Every line from the first one in the data below through the line holding "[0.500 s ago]" is to be written out exactly, with the pictures omitted.
= = = =
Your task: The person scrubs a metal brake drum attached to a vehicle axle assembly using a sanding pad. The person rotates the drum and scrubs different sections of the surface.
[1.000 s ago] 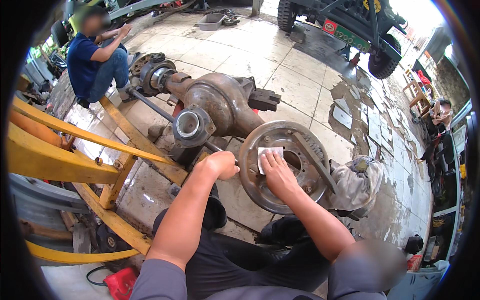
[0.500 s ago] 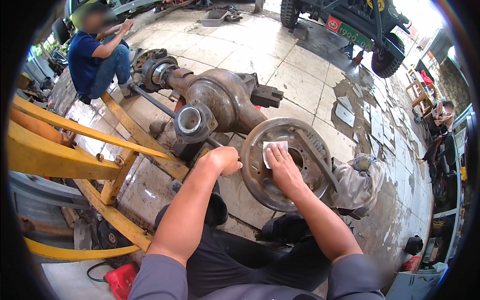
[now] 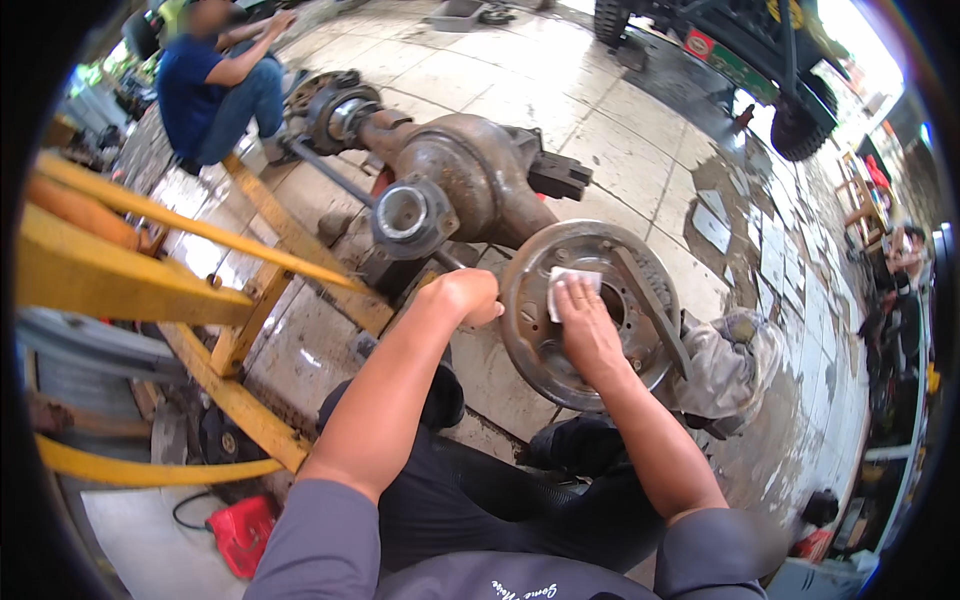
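The person sits with dark trousered legs (image 3: 500,515) spread, grey sleeves (image 3: 320,535) at either side, and a red object with a black cord (image 3: 243,535) lies at the lower left, its kind hard to tell. Beyond the knees the two hands are apart. The right hand (image 3: 590,332) lies almost flat, fingers extended over a white cloth (image 3: 564,281) and pressing it against the face of a round, tilted metal plate (image 3: 525,350); the thumb is hidden. The left hand (image 3: 468,298) is curled tight around the near end of a metal rod (image 3: 338,176), just beside the plate's left rim. A curved metal shoe (image 3: 650,312) crosses the plate's right side, and a crumpled greyish cloth bundle (image 3: 735,372) sits just to the right of the plate. On the left stands a yellow metal frame (image 3: 120,275). Past the left hand, a flange with a round opening (image 3: 405,213) stands in front of the rusty, bulging axle housing (image 3: 455,165), which runs from behind the plate to a hub (image 3: 345,118) at its other end. Near that hub a co-worker in a dark blue shirt (image 3: 195,95) squats with forearms raised. Broken floor tiles (image 3: 775,235) spread to the right, and farthest off are a dark vehicle (image 3: 740,45) and a grey tray (image 3: 456,16).
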Available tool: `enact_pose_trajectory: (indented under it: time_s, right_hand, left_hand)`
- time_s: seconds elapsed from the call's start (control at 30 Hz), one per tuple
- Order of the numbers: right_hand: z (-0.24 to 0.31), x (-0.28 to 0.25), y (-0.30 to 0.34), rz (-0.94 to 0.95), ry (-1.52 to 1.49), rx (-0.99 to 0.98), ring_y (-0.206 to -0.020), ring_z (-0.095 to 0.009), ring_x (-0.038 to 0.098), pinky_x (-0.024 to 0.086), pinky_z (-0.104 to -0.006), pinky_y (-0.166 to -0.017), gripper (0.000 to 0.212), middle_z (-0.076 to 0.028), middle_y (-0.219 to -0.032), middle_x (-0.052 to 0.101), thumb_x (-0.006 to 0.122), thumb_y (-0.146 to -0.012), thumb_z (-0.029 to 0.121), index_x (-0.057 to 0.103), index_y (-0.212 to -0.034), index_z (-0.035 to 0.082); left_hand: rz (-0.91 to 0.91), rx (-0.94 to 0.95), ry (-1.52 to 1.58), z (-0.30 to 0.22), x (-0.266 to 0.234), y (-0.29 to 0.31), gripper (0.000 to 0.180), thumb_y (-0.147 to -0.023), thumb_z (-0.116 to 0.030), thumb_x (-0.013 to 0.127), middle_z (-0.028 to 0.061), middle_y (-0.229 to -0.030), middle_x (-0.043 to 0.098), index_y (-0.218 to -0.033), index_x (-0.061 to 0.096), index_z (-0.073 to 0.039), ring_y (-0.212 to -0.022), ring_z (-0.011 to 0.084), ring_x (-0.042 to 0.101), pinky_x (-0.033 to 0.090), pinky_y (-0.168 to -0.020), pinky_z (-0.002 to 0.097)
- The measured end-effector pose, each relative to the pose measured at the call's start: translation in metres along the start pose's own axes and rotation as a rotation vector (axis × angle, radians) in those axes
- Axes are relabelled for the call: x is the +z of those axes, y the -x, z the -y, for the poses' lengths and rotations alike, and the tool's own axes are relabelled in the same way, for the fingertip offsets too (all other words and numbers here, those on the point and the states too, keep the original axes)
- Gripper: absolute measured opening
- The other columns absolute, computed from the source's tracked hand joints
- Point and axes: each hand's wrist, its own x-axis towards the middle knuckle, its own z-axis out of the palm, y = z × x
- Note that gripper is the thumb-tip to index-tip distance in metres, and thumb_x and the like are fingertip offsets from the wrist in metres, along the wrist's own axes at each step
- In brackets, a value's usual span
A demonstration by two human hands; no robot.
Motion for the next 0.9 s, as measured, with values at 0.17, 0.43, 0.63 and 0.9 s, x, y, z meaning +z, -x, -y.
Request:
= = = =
**Task response**
Your task: The person scrubs a metal brake drum attached to a vehicle axle assembly using a sanding pad. The person rotates the drum and scrubs different sections of the surface.
[1.000 s ago] 
[0.500 s ago] 

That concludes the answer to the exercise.